– Кто мог это сделать? – тихо спросил я.
Симон выдвинул ящик шкафа и пошарил в дырке в поисках оставленных на крайний случай сигарет. На этом шкафу наш отец держал две пепельницы, потому что одной не хватало. Пока Иоанн Павел законодательно не запретил курение, оно было любимым национальным занятием. Но, даже найдя желаемое, Симон не повеселел. Ящик никак не вставал на место. Брат потряс его так, что закачался весь шкаф.
– Мы-то им зачем?! – спросил я.
Сбросив полотенце, он надел белье, а я понял, почему брат берег ногу: кожа на бедре побагровела. Мышцы были чем-то стянуты.
– Не говори ничего! – сказал он, видя, что я заметил.
Когда сотрудники секретариата входят в мир коктейльных приемов и званых обедов, на которых каждому кладут по три вилки, они думают, что предали дух священничества. И прибегают к старым, испытанным методам. Кто-то бичует себя. Кто-то носит власяницы или вериги. Кто-то, как Симон, затягивает власяную ткань на бедре. Все это – быстродействующие противоядия от удовольствий дипломатической службы. Но Симон мог бы поступить умнее. Отец учил нас поступать в этих случаях по-гречески: пост, молитва, сон на холодном полу.
– Когда ты… – начал я.
– Замолчи! – резко оборвал меня Симон. – Дай мне одеться спокойно!
От нервов остались одни клочья. Пора было уходить отсюда.
В дверях появился Петрос. Он принес целую гору пижам с динозаврами.
– Этого хватит? – спросил сын.
Симон тут же укрылся в стенном шкафу.
– Пойдем, Петрос, – сказал я, подталкивая его обратно к кухне. – Подождем дядю Симона там.
Глава 4
От нашего дома до казарм швейцарской гвардии по улице идти всего ничего. Посторонних сюда не допускали, но мы с Симоном провели в этих зданиях немало ночей, когда умерли родители. Рекруты разрешали нам бегать вместе с ними на тренировках, заниматься в тренажерном зале, заходить на вечеринки с фондю. Мое первое похмелье – родом из этих стен. Большинство наших старых друзей вернулись в Швейцарию в надежде на новые приключения, но остальные стали офицерами. Когда кадеты на входе звонили наверх за распоряжениями, нас немедленно приказывали пропустить.
Я удивился, как молодо выглядят новые алебардисты. Похоже, они приехали сразу после окончания школы, если не считать службы в швейцарской армии. Когда-то эти люди восхищали меня больше всех в стране. Теперь они казались лишь мальчишками-переростками, младше меня на десять лет.
Казармы составляли три длинных здания, отделенных друг от друга вытянутыми дворами. Новобранцы спали в корпусе, выходящем к римской границе. Здание для офицеров, к которому мы направлялись, стояло дальше всего от пограничной линии, соседствуя с папским дворцом. Мы поднялись на лифте и постучались в квартиру моего самого близкого приятеля среди гвардейцев, Лео Келлера. Открыла его жена София.

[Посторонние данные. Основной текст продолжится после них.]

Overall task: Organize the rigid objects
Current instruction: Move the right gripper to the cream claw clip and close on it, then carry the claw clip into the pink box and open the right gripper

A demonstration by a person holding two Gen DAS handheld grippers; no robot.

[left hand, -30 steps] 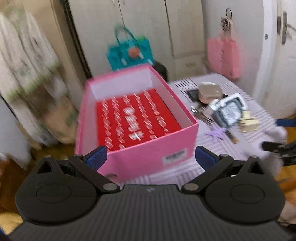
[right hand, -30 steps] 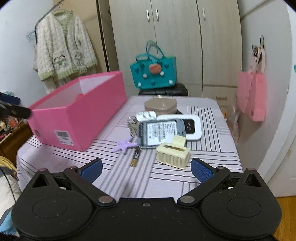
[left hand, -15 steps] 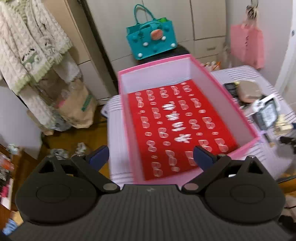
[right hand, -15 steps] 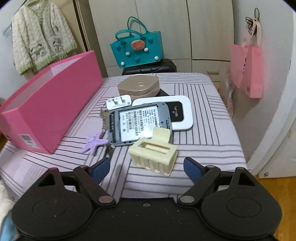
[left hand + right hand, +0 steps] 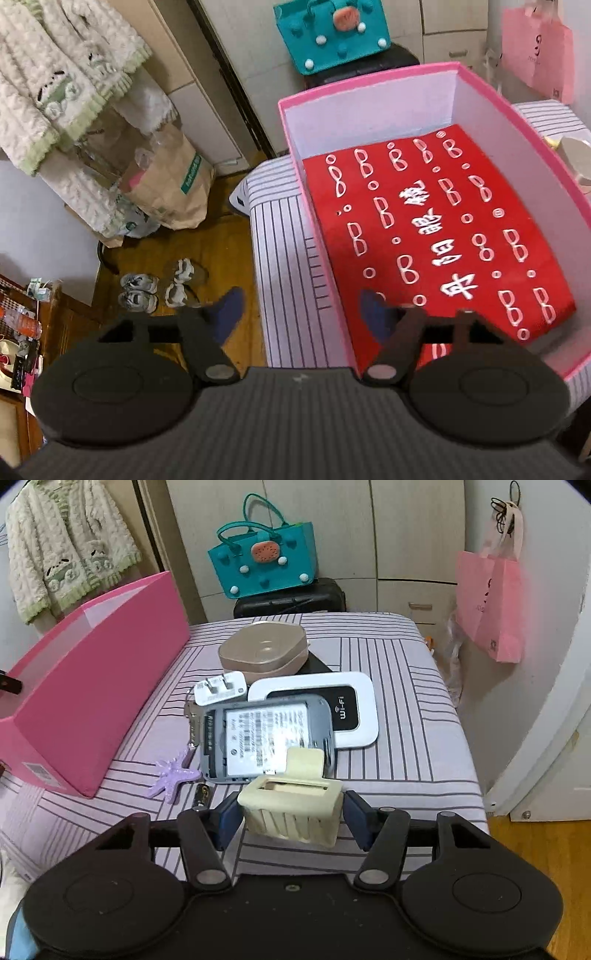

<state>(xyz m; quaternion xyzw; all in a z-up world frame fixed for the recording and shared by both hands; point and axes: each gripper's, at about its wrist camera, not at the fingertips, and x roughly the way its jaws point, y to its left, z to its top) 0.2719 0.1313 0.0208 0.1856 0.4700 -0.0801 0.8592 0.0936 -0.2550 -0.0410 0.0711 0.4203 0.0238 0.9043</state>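
Note:
A pink box (image 5: 517, 125) with a red printed sheet (image 5: 436, 236) on its floor stands on the striped table; it also shows in the right wrist view (image 5: 92, 686). My left gripper (image 5: 301, 314) is open, astride the box's left wall near the front corner. My right gripper (image 5: 290, 818) is open, its blue pads on either side of a cream hair claw clip (image 5: 291, 805); I cannot tell if they touch it. Behind the clip lie a grey device (image 5: 266, 738), a white Wi-Fi router (image 5: 332, 705), a white plug (image 5: 221, 688), a tan case (image 5: 264, 653) and a purple starfish (image 5: 171, 777).
Keys (image 5: 192, 720) and a small battery (image 5: 202, 794) lie by the starfish. The striped table's right edge (image 5: 458, 716) drops to the floor. A teal bag (image 5: 264, 561) and pink bag (image 5: 491, 605) are behind. Shoes (image 5: 155, 286) and a paper bag (image 5: 170, 181) sit on the floor at left.
My left gripper has swung left and down over the box's left wall. My right gripper has moved forward until the claw clip sits between its fingers.

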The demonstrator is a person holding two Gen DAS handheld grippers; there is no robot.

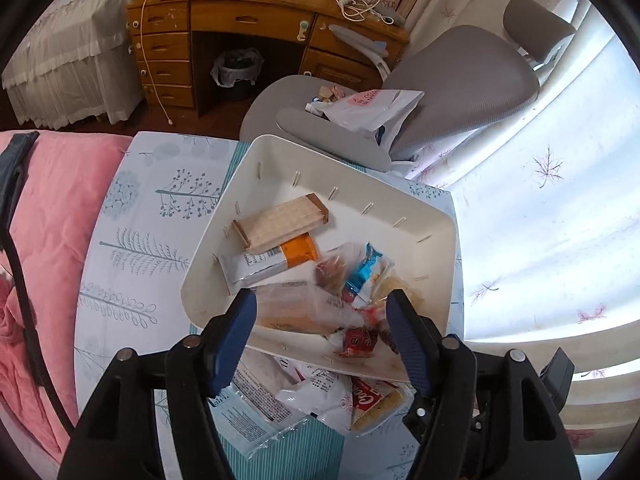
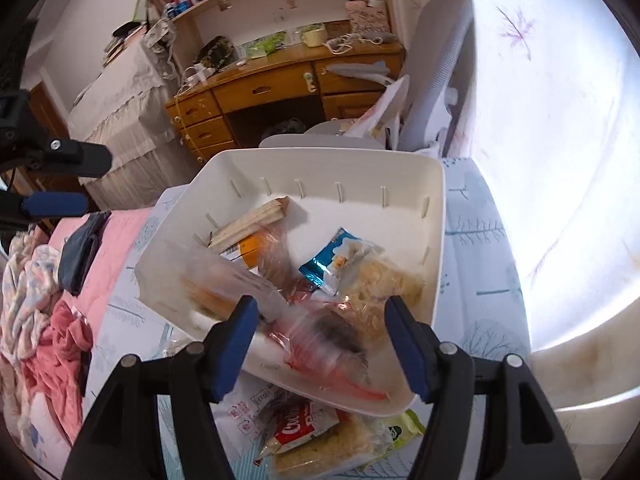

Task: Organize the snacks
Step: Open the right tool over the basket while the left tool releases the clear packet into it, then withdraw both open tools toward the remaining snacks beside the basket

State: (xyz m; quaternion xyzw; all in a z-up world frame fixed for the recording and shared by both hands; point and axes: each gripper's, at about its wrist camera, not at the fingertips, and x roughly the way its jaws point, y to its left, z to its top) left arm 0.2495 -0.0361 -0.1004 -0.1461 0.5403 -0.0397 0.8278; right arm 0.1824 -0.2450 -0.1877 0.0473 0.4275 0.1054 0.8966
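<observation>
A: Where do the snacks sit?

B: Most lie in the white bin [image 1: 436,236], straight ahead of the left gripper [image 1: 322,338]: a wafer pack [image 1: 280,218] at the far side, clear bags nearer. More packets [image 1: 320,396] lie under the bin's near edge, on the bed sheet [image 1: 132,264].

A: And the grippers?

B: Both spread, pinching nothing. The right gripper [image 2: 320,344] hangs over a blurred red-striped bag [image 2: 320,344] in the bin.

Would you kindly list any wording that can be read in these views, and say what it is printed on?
"Coo", cut off: red-and-white snack packet under the white tray.
Fine print on the blue-edged white packet: too small.
Label on the orange-and-white packet: too small.
Pink label on the white bag: blurred.
</observation>
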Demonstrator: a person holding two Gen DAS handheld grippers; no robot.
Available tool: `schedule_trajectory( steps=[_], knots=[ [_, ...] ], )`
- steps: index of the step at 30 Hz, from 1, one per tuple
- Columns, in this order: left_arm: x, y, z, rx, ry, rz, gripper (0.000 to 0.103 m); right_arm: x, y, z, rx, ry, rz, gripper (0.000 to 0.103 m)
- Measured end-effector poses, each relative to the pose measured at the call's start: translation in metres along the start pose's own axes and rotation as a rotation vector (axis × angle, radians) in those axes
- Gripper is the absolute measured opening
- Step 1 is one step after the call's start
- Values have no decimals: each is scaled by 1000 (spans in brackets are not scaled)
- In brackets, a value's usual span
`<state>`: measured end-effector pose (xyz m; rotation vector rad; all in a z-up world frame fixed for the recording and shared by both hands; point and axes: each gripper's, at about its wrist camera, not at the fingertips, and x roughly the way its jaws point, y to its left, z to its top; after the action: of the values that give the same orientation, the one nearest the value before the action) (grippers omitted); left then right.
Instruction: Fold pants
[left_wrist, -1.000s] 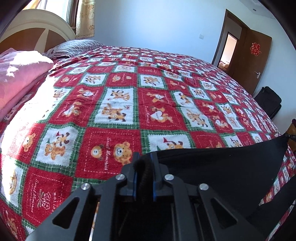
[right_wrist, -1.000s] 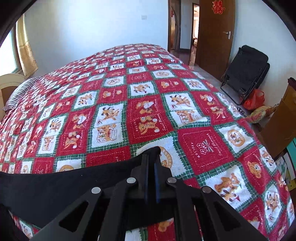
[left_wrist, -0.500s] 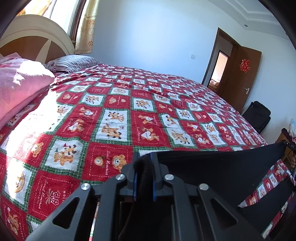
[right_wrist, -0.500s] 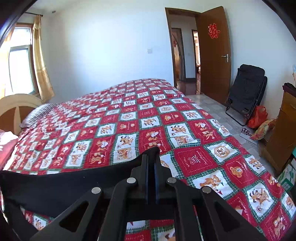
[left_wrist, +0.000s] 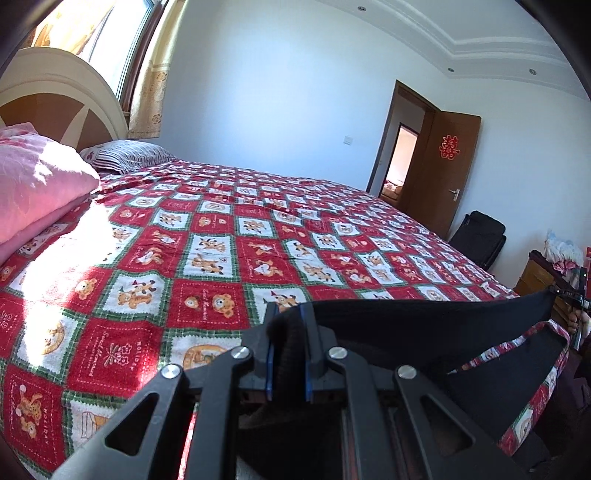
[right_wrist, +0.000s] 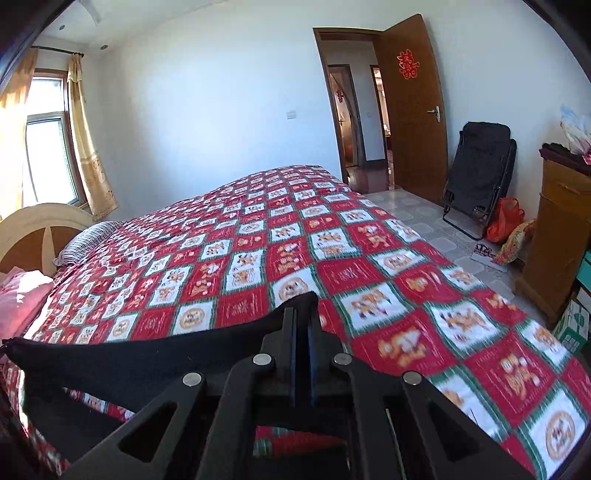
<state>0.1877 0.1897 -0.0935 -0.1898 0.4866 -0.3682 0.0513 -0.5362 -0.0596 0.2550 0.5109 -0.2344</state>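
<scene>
Black pants (left_wrist: 424, 332) hang stretched between my two grippers above the near edge of the bed. My left gripper (left_wrist: 287, 317) is shut on one thick bunched corner of the cloth. From there the fabric runs taut to the right, where my right gripper (left_wrist: 570, 295) shows small at the frame's edge. In the right wrist view my right gripper (right_wrist: 301, 306) is shut on the other corner, and the black pants (right_wrist: 147, 354) sweep left to a point at the far edge. The cloth below the held edge is mostly hidden by the grippers.
The bed wears a red, white and green checked quilt (left_wrist: 229, 258) with bear prints. Pink bedding (left_wrist: 33, 184) and a striped pillow (left_wrist: 125, 157) lie by the headboard. A brown door (right_wrist: 410, 110), a folded black chair (right_wrist: 476, 173) and a wooden cabinet (right_wrist: 557, 236) stand at the right.
Both grippers have lifted and tipped upward with the pants, so more wall and ceiling show. The pants edge stays taut between them, and both grips are unchanged.
</scene>
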Motion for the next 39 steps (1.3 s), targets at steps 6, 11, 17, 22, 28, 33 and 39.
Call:
schedule_trajectory(
  steps=[6, 11, 17, 22, 28, 33, 39],
  knots=[
    [-19, 0, -39, 18, 32, -36, 13, -24, -22, -35, 29, 38, -14, 4],
    [-23, 1, -75, 50, 93, -14, 18, -30, -30, -63, 22, 95, -28, 5],
    [-35, 11, -92, 54, 105, 28, 47, -40, -28, -83, -43, 171, -41, 5],
    [-55, 27, -98, 48, 103, 54, 71, -62, -31, -86, -65, 196, -56, 29],
    [-81, 45, -103, 5, 96, 112, 73, -96, -17, -77, -83, 129, -129, 41],
    [-89, 45, -92, -71, 55, 119, 72, -99, 60, -72, -207, 103, -18, 42],
    [-61, 16, -77, -106, 96, 41, 71, -66, 209, -104, -488, 183, 215, 41]
  ],
)
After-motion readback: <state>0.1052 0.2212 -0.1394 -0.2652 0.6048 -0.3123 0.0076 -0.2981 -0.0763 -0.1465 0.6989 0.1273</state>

– Алекс, это просто ужасно! – ахнула она. – Поверить не могу, что такое могло случиться! Входите, входите!
Здесь, в казармах, новости распространяются быстро.
– Можно ребеночка потрогать? – воскликнул Петрос.
И не успела София ответить, положил обе ручонки на ее беременный живот.
Я потянул сына назад, но будущая мать улыбнулась и положила руки поверх его ладоней.
– У ребеночка икота, – сказала она. – Чувствуешь?
София была миловидной женщиной, стройной, как Мона, и с той же статью. Даже волосы такие же, как у моей жены: русые, высветленные римским солнцем, отчего ее лицо, казалось, окружено рыжим ореолом – будто в завитках стальной стружки отражается огонь. София и Лео женаты уже год, но я по-прежнему ловил себя на том, что разглядываю ее, находя то, чего не видел раньше. От воспоминаний о Моне и о чувствах, которые муж испытывает к жене, я покраснел. А еще Келлеры заставили меня почувствовать одиночество, которое обычно я от самого себя довольно успешно скрывал.